Great Sand Dunes National Park
Tucked away between the San Juan and Sangre de Cristo Mountains is the San Luis Valley, home to huge sand dunes, among them the largest one in North America.
So, where did they come from? Most of the sand here comes from the San Juan Mountains, over 65 miles to the west. Larger, rougher grains and pebbles are deposited from the Sangre de Cristo Mountains.
Once upon a time, some 440,000 years ago, sand and sediments from both mountain ranges washed into a huge lake that covered the floor of San Luis Valley. As the lake evaporated, southwesterly winds pushed the sand grains into piles beneath the Sangre de Cristo Mountains and then washed them back toward the valley floor. As northeasterly storm winds continued to blast through the mountain passes, the sand dunes kept piling back on themselves creating the tallest dunes in North America. (National Park brochure)
Today wind and water keep the sand moving, continually forming dunes.
Not far from the Visitor Center, the road into the Park ends and takes you to the Dunes Parking Area or the Park Campground which is tent camping only.
Since we intend to hike and explore the sand dunes, we opt for the Dunes Parking Area and are lucky to find a place to park.
Here’s a view from the parking area… the Sangre de Cristo Mountain peaks are covered with snow, the sand dunes loom into view, and the Medano Creek separates us from the beginning of our adventure.
We follow the hikers and cross the creek.
Once across Medano Creek there is no actual trail to follow. Some people rent sleds and sand boards and opt to just play in the dunes.
We take off our wet hiking boots and enjoy the cool grains of sand massaging our feet as we continue hiking.
Right before I snapped this photo, 3 young guys, using centrifugal force, ran as fast as they could along the edge of this sand slope. One of the trio, however, ran down and, before he could catch his momentum, he somersaulted to the bottom! (That’s Jeff in the red shirt witnessing the gymnastics.)
Yay! The tumbler is okay! He only had to climb back up the steep side of a sand dune. Jeff, thank goodness, has enough sense not to try this for himself, but you know he wishes he could!
The sand starts burning our feet and we stop to put on our socks and hiking boots. (And what a great opportunity to catch our breaths!)

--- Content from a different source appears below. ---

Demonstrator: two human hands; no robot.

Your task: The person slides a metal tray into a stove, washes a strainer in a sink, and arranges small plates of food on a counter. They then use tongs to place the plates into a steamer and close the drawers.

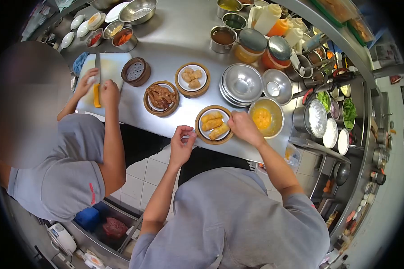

Meanwhile, we keep sludging, not realizing that we are heading towards Star Dune, the tallest at 755 feet. (At one point we had a choice to go right or left and we decided to go west, to the left.)
We are just about to turn around and head back. We’re getting tired of climbing through sand, only to slide back again. Another vertical rise looms ahead. We rest and discuss our options, not knowing where or how far it is to the top of Star Dune.
Jeff is ready to turn back but he knows me too well. I consider my options: I’m tired from climbing up through sand; But, we’ve hiked so far; Will I be disappointed if we don’t continue?; What lies beyond this last painful sludge? How much farther?
So, we sludge up yet again and… there it is! The ridge to the top of Star Dune!
WE DID IT! And so did 2 nuns in full habit!
I take a few pics…
…and my Aunt Lynne from San Diego calls me to wish me a Happy Mother’s Day!
We head back.
So many sand dunes. So many choices. No trails.
Thank goodness we are sliding down and not scrambling up!
Jeff and I take a shortcut back to Medano Creek and skip down a sand dune. These are our tracks on the left.
We finally slide our way down to Medano Creek.
Not all visitors come to hike. Some just hang out on the creek beach for the day.
There’s even a tarp-lined path through the sand from the parking are to the creek for wheelchair access.
Wow! It took us about 3 hours, but we did it! And I’m so glad we did!